**WORK TO BE COMPLETED**
In the material below, find the line with "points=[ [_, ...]" and the line with "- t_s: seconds", then output those two lines and every line between them, exactly.

**GIVEN DATA**
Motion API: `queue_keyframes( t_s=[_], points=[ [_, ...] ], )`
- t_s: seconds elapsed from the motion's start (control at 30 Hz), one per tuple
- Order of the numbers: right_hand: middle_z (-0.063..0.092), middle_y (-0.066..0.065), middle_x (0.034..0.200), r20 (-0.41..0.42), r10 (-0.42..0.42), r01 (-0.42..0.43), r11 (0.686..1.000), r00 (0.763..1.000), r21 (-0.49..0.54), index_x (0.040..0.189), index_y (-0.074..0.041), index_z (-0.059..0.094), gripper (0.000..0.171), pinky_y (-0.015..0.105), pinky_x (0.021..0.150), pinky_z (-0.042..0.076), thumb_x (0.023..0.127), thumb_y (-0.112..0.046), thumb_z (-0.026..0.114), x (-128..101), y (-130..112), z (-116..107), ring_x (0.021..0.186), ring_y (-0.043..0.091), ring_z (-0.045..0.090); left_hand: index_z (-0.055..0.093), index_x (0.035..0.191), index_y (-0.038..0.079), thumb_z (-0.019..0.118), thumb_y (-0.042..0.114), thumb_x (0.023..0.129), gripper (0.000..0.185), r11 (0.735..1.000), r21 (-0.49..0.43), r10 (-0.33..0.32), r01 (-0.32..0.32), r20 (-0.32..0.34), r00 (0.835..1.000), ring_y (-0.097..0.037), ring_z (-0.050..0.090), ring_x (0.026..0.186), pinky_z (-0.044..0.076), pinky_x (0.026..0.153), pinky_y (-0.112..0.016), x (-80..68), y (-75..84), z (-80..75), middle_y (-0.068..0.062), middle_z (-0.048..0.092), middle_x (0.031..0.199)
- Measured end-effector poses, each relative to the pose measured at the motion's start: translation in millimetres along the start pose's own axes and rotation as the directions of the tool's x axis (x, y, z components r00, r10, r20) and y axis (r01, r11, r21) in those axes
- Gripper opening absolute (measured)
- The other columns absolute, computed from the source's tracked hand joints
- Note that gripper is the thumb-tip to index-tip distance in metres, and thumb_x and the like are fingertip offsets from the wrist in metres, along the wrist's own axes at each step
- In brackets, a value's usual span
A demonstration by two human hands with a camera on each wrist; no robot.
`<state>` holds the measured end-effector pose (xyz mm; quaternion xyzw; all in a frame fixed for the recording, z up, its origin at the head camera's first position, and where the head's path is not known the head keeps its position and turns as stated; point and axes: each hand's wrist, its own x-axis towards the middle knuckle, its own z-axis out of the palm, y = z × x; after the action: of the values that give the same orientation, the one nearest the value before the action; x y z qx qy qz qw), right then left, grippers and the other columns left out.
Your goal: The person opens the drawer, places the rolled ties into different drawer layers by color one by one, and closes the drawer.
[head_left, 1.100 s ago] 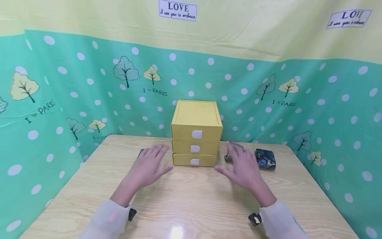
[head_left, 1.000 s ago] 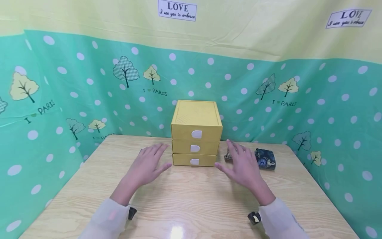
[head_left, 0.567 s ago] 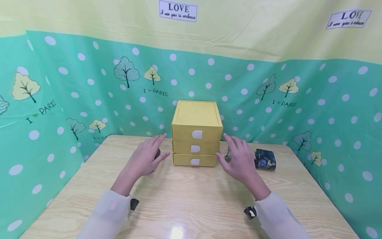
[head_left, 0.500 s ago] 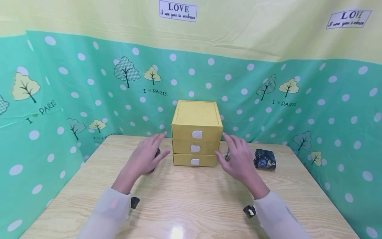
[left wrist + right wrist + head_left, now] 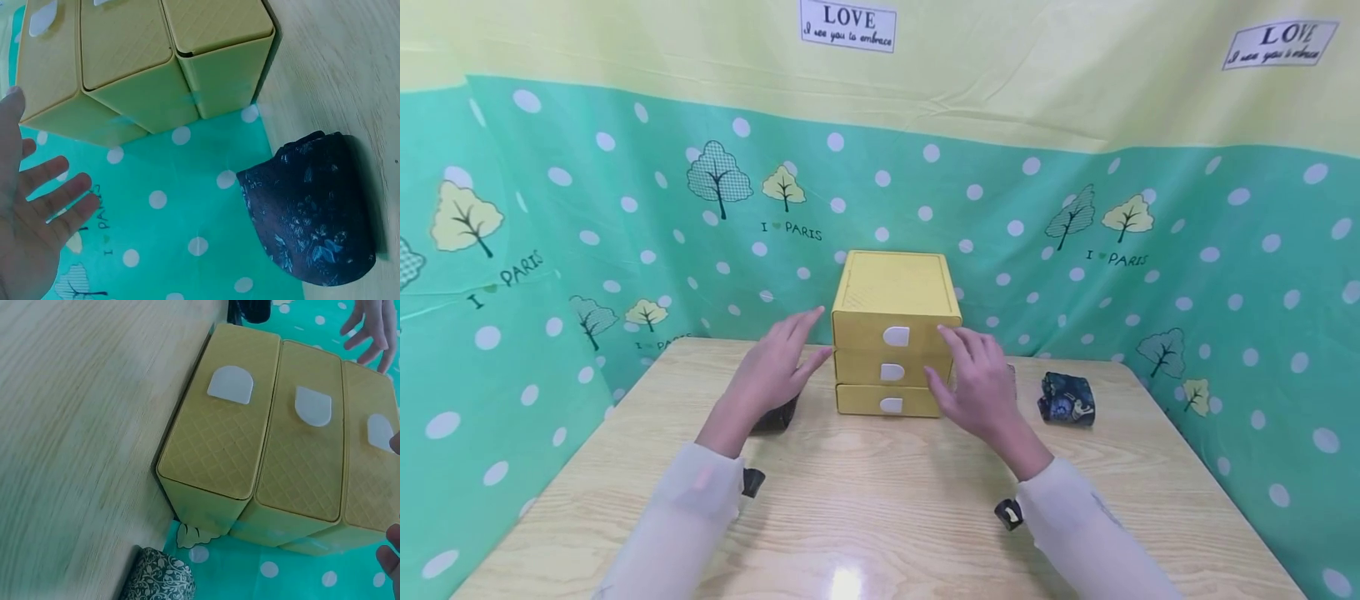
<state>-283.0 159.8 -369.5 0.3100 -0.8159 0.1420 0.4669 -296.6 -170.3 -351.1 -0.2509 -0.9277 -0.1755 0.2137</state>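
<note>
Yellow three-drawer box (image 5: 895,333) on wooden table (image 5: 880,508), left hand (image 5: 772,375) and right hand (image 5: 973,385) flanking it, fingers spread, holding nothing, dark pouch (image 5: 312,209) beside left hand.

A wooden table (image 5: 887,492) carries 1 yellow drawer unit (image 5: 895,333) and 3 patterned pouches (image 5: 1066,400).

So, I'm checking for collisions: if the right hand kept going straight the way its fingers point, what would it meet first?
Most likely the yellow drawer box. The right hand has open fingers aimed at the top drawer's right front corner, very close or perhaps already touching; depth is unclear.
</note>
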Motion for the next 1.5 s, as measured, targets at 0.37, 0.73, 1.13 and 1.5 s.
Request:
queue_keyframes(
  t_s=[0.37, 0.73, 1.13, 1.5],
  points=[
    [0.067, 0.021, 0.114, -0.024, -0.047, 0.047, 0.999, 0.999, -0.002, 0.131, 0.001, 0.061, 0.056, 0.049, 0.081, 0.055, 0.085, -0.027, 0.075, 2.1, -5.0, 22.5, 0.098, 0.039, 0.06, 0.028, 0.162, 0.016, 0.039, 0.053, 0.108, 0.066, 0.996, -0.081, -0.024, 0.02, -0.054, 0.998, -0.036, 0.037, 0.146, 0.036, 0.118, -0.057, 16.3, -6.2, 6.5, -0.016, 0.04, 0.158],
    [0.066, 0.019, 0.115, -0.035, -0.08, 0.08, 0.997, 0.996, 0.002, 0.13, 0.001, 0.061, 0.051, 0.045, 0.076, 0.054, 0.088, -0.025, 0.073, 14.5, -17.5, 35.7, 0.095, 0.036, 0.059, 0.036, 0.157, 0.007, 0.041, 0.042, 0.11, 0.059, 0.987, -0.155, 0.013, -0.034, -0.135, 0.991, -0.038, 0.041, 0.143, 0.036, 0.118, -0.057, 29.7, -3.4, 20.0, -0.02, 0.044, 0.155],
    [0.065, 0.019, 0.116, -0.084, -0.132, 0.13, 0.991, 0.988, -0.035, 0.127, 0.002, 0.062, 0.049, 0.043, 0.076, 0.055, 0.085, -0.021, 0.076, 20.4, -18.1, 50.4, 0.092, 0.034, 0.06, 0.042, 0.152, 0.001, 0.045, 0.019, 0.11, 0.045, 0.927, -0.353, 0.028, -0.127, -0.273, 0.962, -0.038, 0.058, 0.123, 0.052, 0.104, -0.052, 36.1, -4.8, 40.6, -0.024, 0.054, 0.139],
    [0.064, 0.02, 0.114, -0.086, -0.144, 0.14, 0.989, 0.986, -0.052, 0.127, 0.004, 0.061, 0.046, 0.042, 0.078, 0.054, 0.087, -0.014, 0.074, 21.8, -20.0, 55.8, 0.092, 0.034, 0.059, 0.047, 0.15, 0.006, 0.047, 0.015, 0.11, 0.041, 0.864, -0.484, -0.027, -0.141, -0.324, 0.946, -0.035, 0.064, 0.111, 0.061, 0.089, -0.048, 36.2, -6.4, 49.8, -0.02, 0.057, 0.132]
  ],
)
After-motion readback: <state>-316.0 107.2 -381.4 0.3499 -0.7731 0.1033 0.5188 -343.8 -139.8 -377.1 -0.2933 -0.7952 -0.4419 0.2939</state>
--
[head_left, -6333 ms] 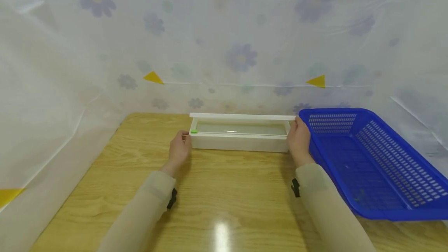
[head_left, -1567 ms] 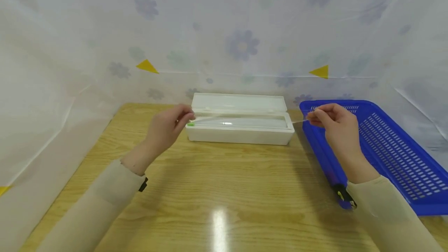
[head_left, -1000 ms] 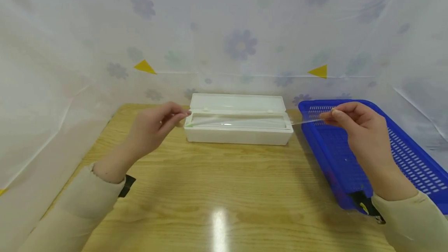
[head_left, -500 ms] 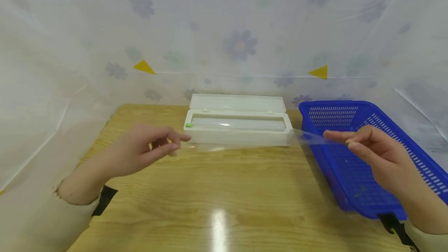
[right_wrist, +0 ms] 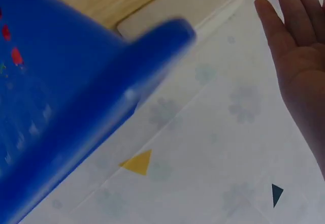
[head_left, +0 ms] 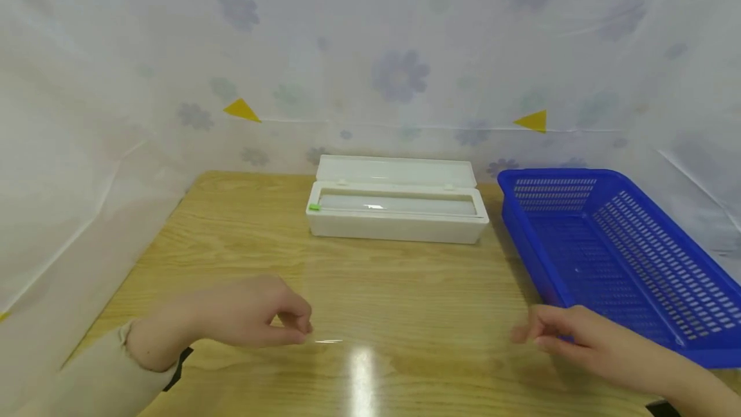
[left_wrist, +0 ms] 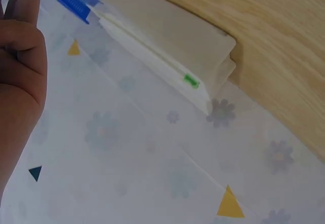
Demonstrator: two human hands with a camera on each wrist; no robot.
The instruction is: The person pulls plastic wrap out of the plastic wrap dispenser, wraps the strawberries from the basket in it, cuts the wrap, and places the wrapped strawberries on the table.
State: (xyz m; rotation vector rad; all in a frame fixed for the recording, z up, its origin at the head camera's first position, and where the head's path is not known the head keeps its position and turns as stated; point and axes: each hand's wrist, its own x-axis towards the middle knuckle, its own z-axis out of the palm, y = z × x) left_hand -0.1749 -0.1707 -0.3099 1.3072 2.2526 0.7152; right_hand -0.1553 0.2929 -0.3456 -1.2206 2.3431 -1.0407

**EXPECTED ANSWER**
Motion API: `queue_keyframes( t_s=[_], points=[ [_, ...] ], )`
- t_s: seconds elapsed from the motion's start (control at 30 Hz), one per tuple

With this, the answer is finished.